Aim of the task: Pull every line holding the word "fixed" out of the data and copy it.

Dataset extract:
%%
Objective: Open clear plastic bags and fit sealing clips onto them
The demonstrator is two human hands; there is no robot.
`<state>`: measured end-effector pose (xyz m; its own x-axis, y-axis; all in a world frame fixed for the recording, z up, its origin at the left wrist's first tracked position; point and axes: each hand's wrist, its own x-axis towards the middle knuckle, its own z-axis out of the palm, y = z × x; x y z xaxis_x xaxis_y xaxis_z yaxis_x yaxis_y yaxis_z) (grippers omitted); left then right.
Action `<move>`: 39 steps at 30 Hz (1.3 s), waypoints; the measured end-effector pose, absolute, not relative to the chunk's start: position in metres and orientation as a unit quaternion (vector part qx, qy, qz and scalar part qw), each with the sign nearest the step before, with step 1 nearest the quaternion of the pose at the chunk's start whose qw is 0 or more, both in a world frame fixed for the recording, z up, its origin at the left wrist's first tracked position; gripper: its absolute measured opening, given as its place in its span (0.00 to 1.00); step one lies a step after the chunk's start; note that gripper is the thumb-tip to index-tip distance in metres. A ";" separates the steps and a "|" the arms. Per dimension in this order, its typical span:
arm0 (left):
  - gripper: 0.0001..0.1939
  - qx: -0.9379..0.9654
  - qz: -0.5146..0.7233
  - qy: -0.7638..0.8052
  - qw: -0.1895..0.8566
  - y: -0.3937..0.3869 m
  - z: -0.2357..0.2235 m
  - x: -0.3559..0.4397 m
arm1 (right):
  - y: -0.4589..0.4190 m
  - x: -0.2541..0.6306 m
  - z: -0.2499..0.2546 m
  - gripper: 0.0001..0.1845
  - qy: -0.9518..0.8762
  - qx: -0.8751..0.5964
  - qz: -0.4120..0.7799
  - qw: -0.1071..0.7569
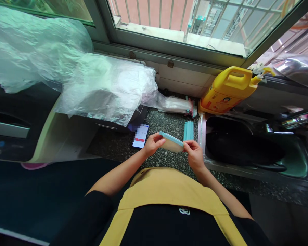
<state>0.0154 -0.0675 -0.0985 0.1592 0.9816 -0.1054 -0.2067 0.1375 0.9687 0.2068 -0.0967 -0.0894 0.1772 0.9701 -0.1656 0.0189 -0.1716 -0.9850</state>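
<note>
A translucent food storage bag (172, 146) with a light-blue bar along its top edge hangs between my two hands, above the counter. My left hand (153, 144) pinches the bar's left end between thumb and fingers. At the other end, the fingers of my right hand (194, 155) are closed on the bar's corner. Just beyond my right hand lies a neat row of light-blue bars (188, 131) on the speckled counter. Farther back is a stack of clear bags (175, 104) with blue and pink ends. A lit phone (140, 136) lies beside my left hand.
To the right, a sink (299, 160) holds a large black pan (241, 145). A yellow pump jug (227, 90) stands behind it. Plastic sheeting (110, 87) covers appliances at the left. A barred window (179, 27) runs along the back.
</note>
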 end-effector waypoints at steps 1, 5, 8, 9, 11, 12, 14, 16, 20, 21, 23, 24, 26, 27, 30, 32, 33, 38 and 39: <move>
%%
Task response:
`<state>`: measured end-effector pose (xyz m; its own x-axis, y-axis; all in a world frame fixed for the recording, z up, its origin at the left wrist's first tracked position; point and axes: each hand's wrist, its own x-axis towards the middle knuckle, its own z-axis out of the palm, y = z × x; x y z xaxis_x xaxis_y xaxis_z yaxis_x yaxis_y yaxis_z) (grippers omitted); left then right.
Action `<move>`: 39 steps at 30 Hz (1.3 s), waypoints; the measured end-effector pose, absolute, not relative to the chunk's start: position in metres and orientation as a unit quaternion (vector part qx, qy, qz and scalar part qw), each with the sign nearest the step before, with step 1 nearest the quaternion of the pose at the chunk's start whose qw is 0 or more, both in a world frame fixed for the recording, z up, its origin at the left wrist's first tracked position; gripper: its absolute measured opening, given as its place in its span (0.00 to 1.00); step one lies a step after the chunk's start; note that gripper is the thumb-tip to index-tip distance in metres. A ";" separates the steps and a "|" the arms. Per dimension in this order, its typical span:

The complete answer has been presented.